Thomas Jefferson was another well known deist, who generally did not seem to accept the ideas that organized religion purveys.
One I was surprised about was George Washington. Being more a warrior then a philosopher, I had assumed he would be a hardcore christian. However, from wikipedia-
[i]His adopted daughter, Nelly Custis Lewis, stated: “I have heard her [Nelly’s mother, Eleanor Calvert Custis, who resided in Mount Vernon for two years] say that General Washington always received the sacrament with my grandmother [Martha Washington] before the revolution.” After the revolution, Washington frequently accompanied his wife to Christian church services; however, there is no record of his ever taking communion, and he would regularly leave services before communion?with the other non-communicants (as was the custom of the day), until, after being admonished by a rector, he ceased attending at all on communion Sundays. Prior to communion, believers are admonished to take stock of their spiritual lives and not to participate in the ceremony unless he finds himself in the will of God. Historians and biographers continue to debate the degree to which he can be counted as a Christian, and the degree to which he was a deist.
He was an early supporter of religious toleration and freedom of religion. In 1775, he ordered that his troops not show anti-Catholic sentiments by burning the pope in effigy on Guy Fawkes Night. When hiring workmen for Mount Vernon, he wrote to his agent, “If they be good workmen, they may be from Asia, Africa, or Europe; they may be Mohammedans, Jews, or Christians of any sect, or they may be Atheists.” In 1790, he wrote a response to a letter from the Touro Synagogue, in which he said that as long as people remain good citizens, their faith does not matter. This was a relief to the Jewish community of the United States, since the Jews had been either expelled or discriminated against in many European countries.[/i]
Ethan Allen was another.
Benjamin Franklin, yet another.
Some say James Madison was- and if he wasn’t, he was a huge proponent of Seperation of Curch and state.
I have been reading “Team of Rivals”, and it seems that Abraham Lincoln was also despondant at times over the lack of his belief in an afterlife.
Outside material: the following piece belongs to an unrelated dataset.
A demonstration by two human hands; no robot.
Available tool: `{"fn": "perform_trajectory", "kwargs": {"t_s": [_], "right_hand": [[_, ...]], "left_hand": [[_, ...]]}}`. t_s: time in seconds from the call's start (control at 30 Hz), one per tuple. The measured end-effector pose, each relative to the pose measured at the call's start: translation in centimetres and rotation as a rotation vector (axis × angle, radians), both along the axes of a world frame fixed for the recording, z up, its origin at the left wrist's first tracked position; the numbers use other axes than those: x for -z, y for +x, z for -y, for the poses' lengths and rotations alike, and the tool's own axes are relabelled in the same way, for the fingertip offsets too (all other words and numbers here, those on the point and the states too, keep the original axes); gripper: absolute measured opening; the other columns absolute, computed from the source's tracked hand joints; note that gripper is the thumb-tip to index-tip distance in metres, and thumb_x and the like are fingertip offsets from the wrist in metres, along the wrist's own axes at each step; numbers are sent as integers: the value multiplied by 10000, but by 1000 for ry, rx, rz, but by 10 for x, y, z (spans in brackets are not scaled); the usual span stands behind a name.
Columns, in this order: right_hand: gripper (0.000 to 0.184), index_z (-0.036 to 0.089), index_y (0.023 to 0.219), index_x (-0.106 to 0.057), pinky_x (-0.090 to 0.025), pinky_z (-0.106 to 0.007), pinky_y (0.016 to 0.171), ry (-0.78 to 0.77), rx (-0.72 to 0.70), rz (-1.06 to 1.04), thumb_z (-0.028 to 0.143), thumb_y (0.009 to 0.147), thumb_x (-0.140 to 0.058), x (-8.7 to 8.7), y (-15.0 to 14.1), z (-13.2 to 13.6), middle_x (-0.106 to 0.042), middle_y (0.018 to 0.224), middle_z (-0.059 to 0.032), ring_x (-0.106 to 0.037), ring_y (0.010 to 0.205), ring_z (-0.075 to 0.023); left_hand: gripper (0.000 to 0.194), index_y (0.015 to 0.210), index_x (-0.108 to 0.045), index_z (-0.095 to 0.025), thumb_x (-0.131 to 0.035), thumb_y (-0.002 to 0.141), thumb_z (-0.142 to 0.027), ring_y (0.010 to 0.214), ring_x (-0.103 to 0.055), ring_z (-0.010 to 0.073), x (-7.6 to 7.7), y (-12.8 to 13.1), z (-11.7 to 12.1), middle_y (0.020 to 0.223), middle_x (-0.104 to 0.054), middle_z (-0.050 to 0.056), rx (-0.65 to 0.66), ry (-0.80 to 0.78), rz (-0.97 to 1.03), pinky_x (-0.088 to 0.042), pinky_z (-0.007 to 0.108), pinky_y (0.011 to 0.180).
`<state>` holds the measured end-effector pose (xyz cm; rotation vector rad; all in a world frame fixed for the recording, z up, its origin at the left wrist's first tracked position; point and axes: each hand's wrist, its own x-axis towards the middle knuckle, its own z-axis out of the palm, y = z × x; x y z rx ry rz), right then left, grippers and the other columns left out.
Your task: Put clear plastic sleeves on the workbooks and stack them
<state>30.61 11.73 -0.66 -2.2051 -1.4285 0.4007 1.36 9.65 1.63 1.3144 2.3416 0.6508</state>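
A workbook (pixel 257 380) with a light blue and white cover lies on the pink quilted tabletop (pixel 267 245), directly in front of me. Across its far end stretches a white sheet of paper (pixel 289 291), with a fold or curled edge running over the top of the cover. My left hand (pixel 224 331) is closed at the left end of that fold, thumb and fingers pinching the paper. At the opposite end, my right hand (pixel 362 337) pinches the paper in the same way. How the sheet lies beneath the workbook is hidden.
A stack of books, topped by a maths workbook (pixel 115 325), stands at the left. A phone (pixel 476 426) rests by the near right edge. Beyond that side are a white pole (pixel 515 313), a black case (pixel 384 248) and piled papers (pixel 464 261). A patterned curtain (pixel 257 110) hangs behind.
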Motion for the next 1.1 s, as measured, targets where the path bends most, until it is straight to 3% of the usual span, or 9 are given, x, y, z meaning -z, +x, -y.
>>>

He rarely talked on religion or his personal beliefs.
So my question is, if all of these guys were deists and created and led the country, why are we at the point now where a man can’t get elected if he doesn’t attend church every Friday, Sunday, and Tuesday. Why are five GOP candidates proud to raise their hands when asked if they don’t believe in evolution?
Why has our country become the only country that’s gone fuckin backwards?
And again, I’m not attacking Christianity specifically. I don’t really care what card the preacher carries, but the more philosophy and science I read, the more ridiculous the idea of a vengeful god sending souls that he created to hell becomes. I’m not against the idea of God, but I don’t know why questioning a candidates’ loyalty to Christianity has become one of the main points of elections.
Just meandering thoughts of mine.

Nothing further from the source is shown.